• **Work task**
Your answer should hold exactly the lines below from the line with "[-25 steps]" through the line with "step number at", both included, and no pictures at all.

Items from a dataset:
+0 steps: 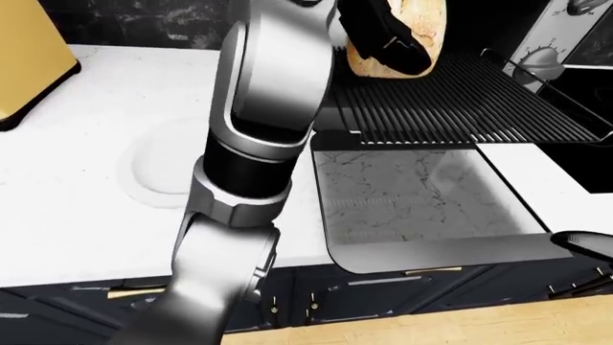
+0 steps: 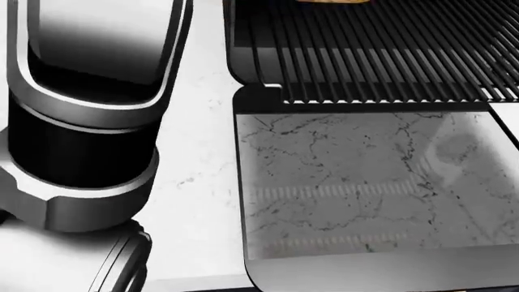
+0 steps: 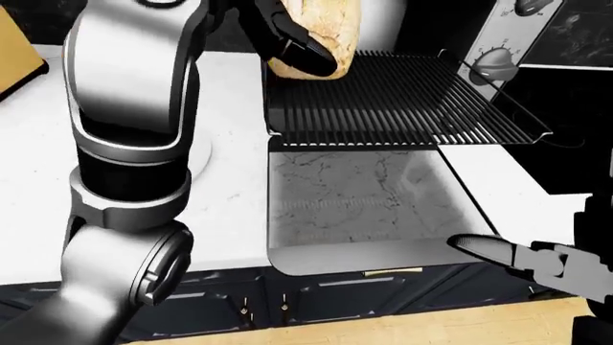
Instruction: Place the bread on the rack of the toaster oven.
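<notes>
A crusty loaf of bread [image 1: 422,29] hangs above the left end of the black wire rack [image 1: 460,100], and my left hand [image 1: 393,43] is shut round it, black fingers wrapped over its side. The rack is pulled out of the toaster oven over the open glass door [image 1: 412,194], which lies flat. The head view catches only a sliver of bread [image 2: 333,1] at its top edge, above the rack [image 2: 373,55]. My right hand [image 3: 503,253] hovers low beside the door's right corner, fingers spread and holding nothing.
A white plate [image 1: 153,169] lies on the marble counter, partly hidden by my left arm [image 1: 259,108]. A yellow box [image 1: 29,65] stands at the far left. Oven knobs [image 3: 489,65] sit to the right of the rack. Dark cabinet fronts [image 1: 383,295] run below the counter.
</notes>
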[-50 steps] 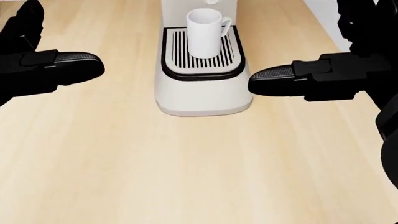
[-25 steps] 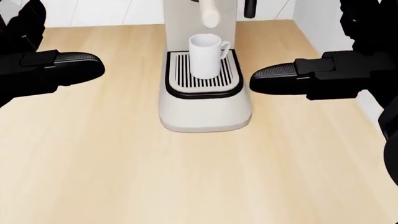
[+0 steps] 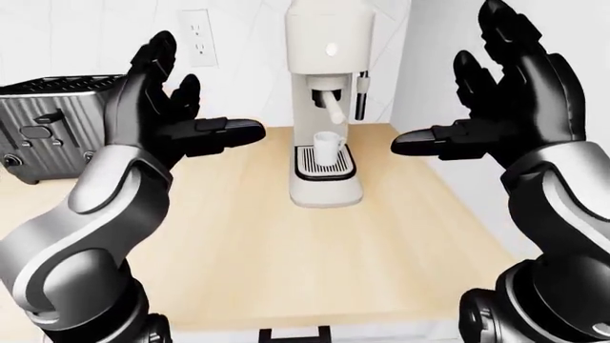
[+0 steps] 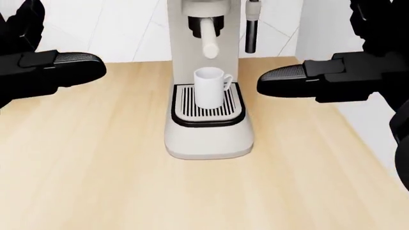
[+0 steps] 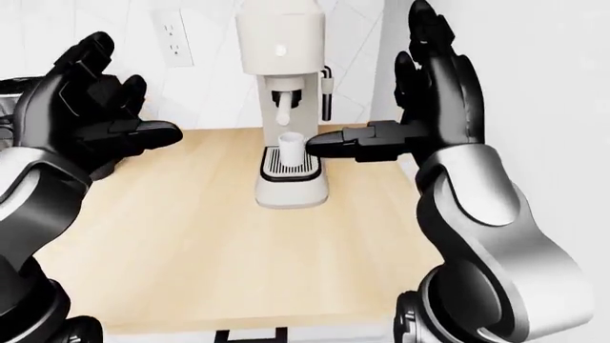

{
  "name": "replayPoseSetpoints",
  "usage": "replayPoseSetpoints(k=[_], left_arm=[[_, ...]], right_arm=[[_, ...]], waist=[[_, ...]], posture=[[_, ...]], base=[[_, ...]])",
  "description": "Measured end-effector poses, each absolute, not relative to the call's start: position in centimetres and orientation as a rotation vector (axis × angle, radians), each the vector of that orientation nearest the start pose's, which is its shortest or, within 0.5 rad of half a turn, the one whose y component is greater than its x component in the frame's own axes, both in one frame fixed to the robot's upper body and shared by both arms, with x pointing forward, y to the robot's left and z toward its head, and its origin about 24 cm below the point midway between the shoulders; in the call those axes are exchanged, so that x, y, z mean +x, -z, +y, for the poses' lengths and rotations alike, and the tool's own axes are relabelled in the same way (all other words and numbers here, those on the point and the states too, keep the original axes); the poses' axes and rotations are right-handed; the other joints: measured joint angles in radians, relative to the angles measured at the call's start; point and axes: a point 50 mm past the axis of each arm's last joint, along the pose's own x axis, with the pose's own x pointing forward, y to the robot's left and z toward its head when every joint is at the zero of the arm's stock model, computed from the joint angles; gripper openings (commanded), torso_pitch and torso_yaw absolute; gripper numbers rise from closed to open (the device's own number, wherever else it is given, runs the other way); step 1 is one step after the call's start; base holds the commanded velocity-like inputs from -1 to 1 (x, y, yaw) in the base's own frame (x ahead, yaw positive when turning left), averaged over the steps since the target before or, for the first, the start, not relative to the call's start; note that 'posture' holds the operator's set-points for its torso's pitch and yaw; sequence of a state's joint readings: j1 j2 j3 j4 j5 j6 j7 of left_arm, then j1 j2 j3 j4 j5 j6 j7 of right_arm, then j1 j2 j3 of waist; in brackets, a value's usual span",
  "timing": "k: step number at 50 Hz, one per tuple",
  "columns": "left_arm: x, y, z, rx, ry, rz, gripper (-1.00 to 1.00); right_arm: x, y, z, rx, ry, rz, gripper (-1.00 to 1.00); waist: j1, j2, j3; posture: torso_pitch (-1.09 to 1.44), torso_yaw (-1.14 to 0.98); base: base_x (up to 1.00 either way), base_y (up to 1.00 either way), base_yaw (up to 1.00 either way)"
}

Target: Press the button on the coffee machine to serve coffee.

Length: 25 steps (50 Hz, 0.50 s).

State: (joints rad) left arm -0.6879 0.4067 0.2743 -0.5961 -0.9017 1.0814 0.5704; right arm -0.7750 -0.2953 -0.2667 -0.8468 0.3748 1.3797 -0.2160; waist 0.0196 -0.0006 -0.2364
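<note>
A humanoid robot stands facing a cream coffee machine (image 3: pixel 325 107) that sits on a pale wooden surface (image 3: pixel 286 243), set against a white wall. The step in hand looks like the approach: neither hand touches the machine, and the press is not yet made. The button (image 3: pixel 332 49) is a small pale round disc high on the machine's upper body, above the spout (image 4: pixel 208 40). A white cup (image 4: pixel 209 87) stands upright on the striped drip tray directly under the spout, ready to be filled. The left hand (image 3: pixel 166 111) is raised on the left of the left-eye view, its fingers spread and released, grasping nothing. The right hand (image 3: pixel 505 100) is raised on the right, likewise spread and empty, with one dark finger (image 3: pixel 434 141) pointing inward toward the machine. Both hands flank the machine and are well apart from it; the button lies between them, above the level of the pointing finger. The next move likely calls for one hand to reach in and lift, bringing a fingertip squarely onto the button without knocking the cup. A grey toaster (image 3: pixel 52 125) stands at far left.
</note>
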Motion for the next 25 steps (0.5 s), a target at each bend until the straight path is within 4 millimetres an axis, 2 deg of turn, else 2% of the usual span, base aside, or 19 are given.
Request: replayPoseSetpoints(k=[7, 25], left_arm=[[26.76, -27.26, 17.15, -0.147, 0.012, -0.167, 1.00], [26.66, -27.31, 17.03, -0.148, 0.018, -0.169, 1.00]], right_arm=[[24.38, -28.96, -16.44, -0.077, 0.025, -0.261, 1.00], [24.34, -28.96, -16.49, -0.076, 0.025, -0.262, 1.00]], waist=[[0.003, -0.002, -0.029], [0.008, -0.007, -0.084]], posture=[[-0.43, 0.00], [-0.55, 0.00]], base=[[0.00, 0.00, 0.00], [0.00, 0.00, 0.00]])
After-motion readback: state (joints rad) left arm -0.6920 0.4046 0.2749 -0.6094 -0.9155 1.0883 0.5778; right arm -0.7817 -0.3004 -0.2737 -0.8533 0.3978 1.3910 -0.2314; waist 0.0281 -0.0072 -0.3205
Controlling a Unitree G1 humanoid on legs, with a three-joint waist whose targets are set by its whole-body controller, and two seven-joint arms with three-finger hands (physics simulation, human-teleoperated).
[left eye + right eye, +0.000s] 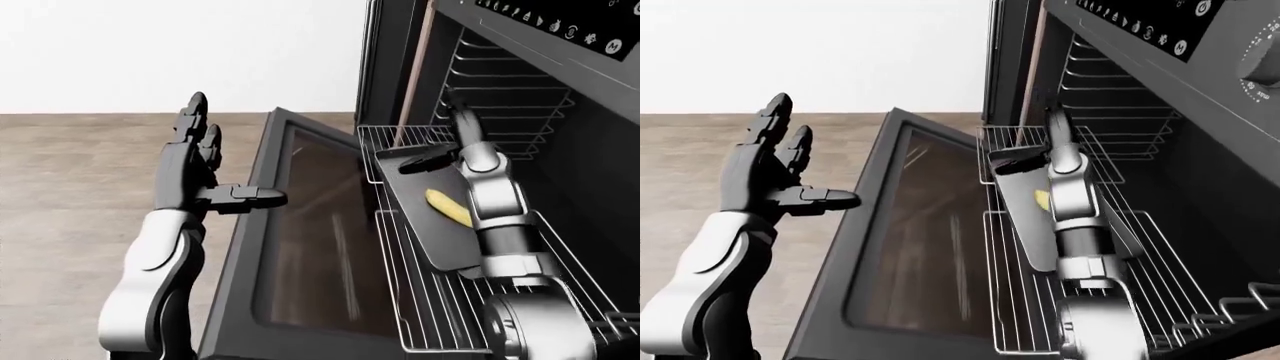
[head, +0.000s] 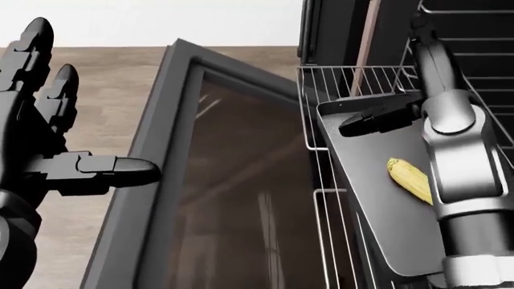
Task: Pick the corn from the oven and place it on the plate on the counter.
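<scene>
Now my right hand, fingers spread wide, reaches past the corn, which probably lies lengthwise just nearer, beside my wrist.

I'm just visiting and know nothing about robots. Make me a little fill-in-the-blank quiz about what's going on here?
1. The yellow corn lies on a dark ____ set on the pulled-out oven rack.
2. The oven door is ____.
3. The left hand holds ____, fingers spread.
4. The right hand reaches past the corn without ____ it.

Missing words: tray; open; nothing; grasping

Silver-grey rounded forearms end in black, segmented three-finger hands.
</scene>
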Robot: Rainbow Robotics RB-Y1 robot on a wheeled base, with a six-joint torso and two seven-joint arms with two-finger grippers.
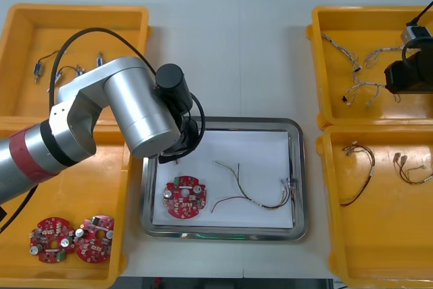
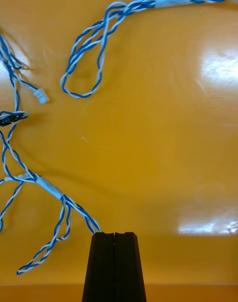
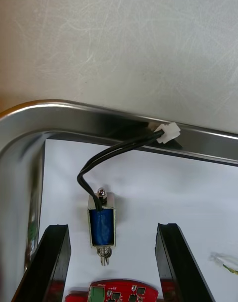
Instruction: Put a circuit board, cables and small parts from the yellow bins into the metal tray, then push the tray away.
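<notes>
- Far-left bin point(image 1: 20, 15): a few small parts point(image 1: 67, 70) lie loose in it. The near-left bin holds two spare boards point(image 1: 71, 238).
- The left arm point(image 1: 122, 99) reaches across to the tray's point(image 1: 298, 167) far-left corner. My guess is it's there because that's the nearest bare bit of liner to the parts bin.
- Left gripper point(image 3: 113, 227): the fingers are spread wide and gripping nothing. A blue-bodied part point(image 3: 101, 222) lies flat on the white liner between them, and its black lead curls up so the white plug rests on the tray rim.
- In the front view the arm covers that corner, so the left wrist view is where the part and the plug on the rim come through.
- Rest of the tray: a board point(image 1: 183, 197) sits at the near left, with thin cables point(image 1: 250, 194) sprawled to its right. So there's a board, cables and a part inside, and I'd say the load is well along.
- Right gripper point(image 2: 115, 234): it's low in the far-right bin with the fingers clenched together. I can't see anything pinched. A blue-white cable point(image 2: 89, 59) loops ahead of it and another strand runs up to the tips.
- The front view adds more cables point(image 1: 358, 167) in the near-right bin.
</notes>
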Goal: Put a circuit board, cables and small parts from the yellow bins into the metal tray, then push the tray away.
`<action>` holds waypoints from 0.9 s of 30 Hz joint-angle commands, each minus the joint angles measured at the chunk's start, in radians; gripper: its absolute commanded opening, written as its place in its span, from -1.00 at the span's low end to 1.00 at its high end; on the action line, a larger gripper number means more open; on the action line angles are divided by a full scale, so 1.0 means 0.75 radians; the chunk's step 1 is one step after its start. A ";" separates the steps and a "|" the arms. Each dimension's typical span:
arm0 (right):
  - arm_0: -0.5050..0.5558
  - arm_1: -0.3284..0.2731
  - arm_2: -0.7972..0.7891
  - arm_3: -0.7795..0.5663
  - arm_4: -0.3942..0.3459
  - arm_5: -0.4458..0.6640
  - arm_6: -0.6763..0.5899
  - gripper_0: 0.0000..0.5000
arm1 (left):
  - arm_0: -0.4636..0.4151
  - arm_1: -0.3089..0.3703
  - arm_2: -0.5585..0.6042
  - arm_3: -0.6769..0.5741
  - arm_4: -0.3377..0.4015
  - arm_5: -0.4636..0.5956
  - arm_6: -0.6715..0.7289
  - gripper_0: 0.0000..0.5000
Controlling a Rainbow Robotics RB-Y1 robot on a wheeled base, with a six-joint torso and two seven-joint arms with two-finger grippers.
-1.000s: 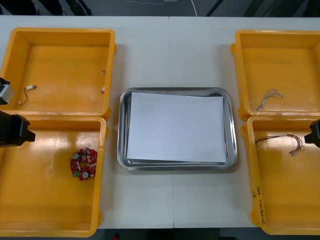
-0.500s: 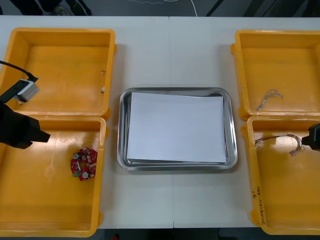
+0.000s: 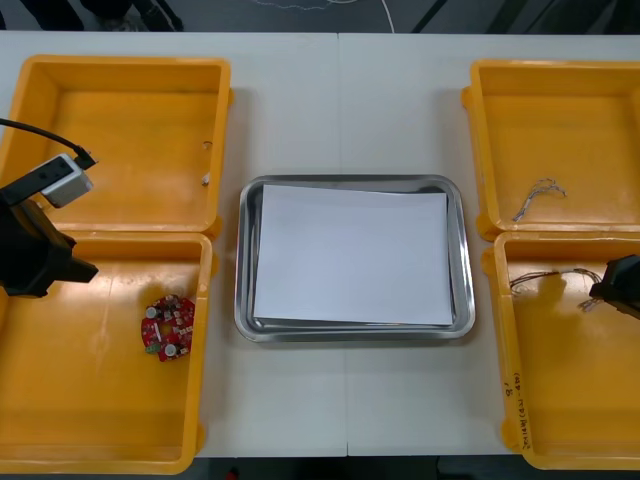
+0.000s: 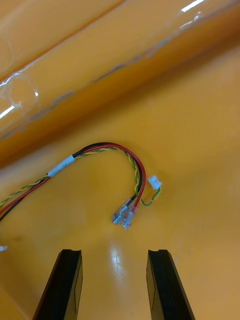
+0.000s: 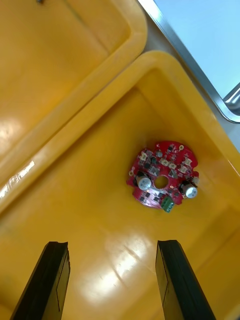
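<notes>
Over the near left bin (image 3: pixel 100 420), holds left gripper (image 5: pixel 112 245) open and empty, circuit board (image 5: pixel 163 175) flat just ahead of it; likewise right gripper (image 4: pixel 114 252), open before the red and yellow cable (image 4: pixel 61 165).

Light, matt table (image 3: pixel 340 100), split by a thin seam (image 3: pixel 339 120) running away midway between the left gripper (image 5: pixel 112 244) jaws and the right gripper (image 4: pixel 114 252) jaws. Past the far edge, well ahead of both, dark floor (image 3: pixel 520 15) crossed by a pale line (image 3: pixel 386 18). Another dark strip under the near edge.
</notes>
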 commanded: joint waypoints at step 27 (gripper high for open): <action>0.024 0.032 0.140 0.182 0.052 -0.254 -0.080 0.48 | 0.290 0.284 -0.293 -0.023 0.067 -0.642 -0.575 1.00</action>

• **Result of the exercise**
[-25 steps] 
[+0 steps] 
[+0 steps] 
[+0 steps] 

{
  "name": "replayPoseSetpoints",
  "usage": "replayPoseSetpoints(k=[_], left_arm=[[_, ...]], right_arm=[[_, ...]], waist=[[_, ...]], posture=[[_, ...]], base=[[_, ...]])",
  "description": "Measured end-effector poses, each absolute, not relative to the call's start: position in centimetres and orientation as a rotation vector (axis × angle, radians), each the vector of that orientation nearest the start pose's, which is its shortest or, within 0.5 rad of half a turn, the one whose y component is greater than its x component in the frame's own axes, both in one frame fixed to the robot's upper body and shared by both arms, with x pointing forward, y to the robot's left and z toward its head, and its origin about 24 cm below the point midway between the shoulders; in the call those axes are exchanged, so that x, y, z mean +x, -z, +y, for the poses' lengths and rotations alike, and the tool's own axes are relabelled in the same way (all other words and numbers here, those on the point and the states too, keep the original axes); the poses' axes and rotations are right-handed; the other joints: measured joint angles in radians, relative to the angles measured at the call's start; point and axes: a point 50 mm past the axis of each arm's last joint, along the pose's own x axis, with the pose's own x pointing forward, y to the robot's left and z toward its head when every joint is at the zero of the arm's stock model, computed from the joint angles; gripper openings (commanded), torso_pitch and torso_yaw absolute; gripper numbers rise from closed to open (the device's own number, wherever else it is given, runs the other way); step 1 is one step after the call's start; base holds the commanded velocity-like inputs from -1 to 1 (x, y, yaw) in the base's own frame (x ahead, yaw positive when turning left), averaged over the steps since the target before or, for the first, the start, not relative to the call's start; note that 'posture' holds the operator's set-points for its torso's pitch and yaw; sequence of a state's joint readings: j1 j2 j3 j4 j5 j6 j7 of left_arm, then j1 j2 j3 j4 j5 j6 j7 of right_arm, then j1 j2 j3 of waist; in brackets, a value's usual span",
  "timing": "k: step number at 50 Hz, one per tuple",

Nothing else remains to be done for this exercise.